Well, the problem arises regarding how much the author should narrate the immersive scene by showing and when the author should summarize the scene by telling.

In a scene, there are many elements involved simultaneously, including: (1) time, (2) environment/ world, (3) objects — living and non-living things, (4) characters, (5) atmosphere, (6) events/ plot, (7) emotions, (8) movement/kinetics, (9) Spatial clues/relative positions between characters in a scene, etc.

For example, regarding time, to present an organic narrative through showing, the author needs to describe signs of changing time, such as the light turning orange, the sun hiding in the west, the air feeling colder, the sound of crickets appearing, etc.

In short, this descriptive narrative can be summarized briefly by telling, "I didn't realize the day had passed, evening had arrived..."

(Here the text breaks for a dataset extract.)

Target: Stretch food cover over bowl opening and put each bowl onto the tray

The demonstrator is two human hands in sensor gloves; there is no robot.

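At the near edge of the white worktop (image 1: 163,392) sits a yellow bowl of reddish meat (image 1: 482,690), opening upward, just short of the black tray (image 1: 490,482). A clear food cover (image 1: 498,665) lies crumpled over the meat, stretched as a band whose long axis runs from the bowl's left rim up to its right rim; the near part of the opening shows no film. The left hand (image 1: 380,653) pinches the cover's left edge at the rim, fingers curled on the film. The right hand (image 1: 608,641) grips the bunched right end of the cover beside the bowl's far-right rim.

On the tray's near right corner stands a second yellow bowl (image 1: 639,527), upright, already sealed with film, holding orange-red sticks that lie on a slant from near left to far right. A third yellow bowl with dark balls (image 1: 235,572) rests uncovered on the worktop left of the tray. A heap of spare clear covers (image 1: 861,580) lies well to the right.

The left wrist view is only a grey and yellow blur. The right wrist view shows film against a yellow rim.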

This is just one element of the scene, not to mention other elements.

My questions are:
  1. How tolerant are you of whether the scene elements should be showing or telling?
  2. What elements of a scene should be narrated through "telling"?
  3. What elements of a scene should be narrated through "showing"?
  4. Why did you choose the approach to narrating the elements of a scene?

Note:
Please state your opinion in the following format to facilitate discussion. For example:

I can accept time shifts being narrated through "telling" (with reasons if possible). But I only accept that plot, character, and emotion should be narrated through "showing" (with reasons if possible).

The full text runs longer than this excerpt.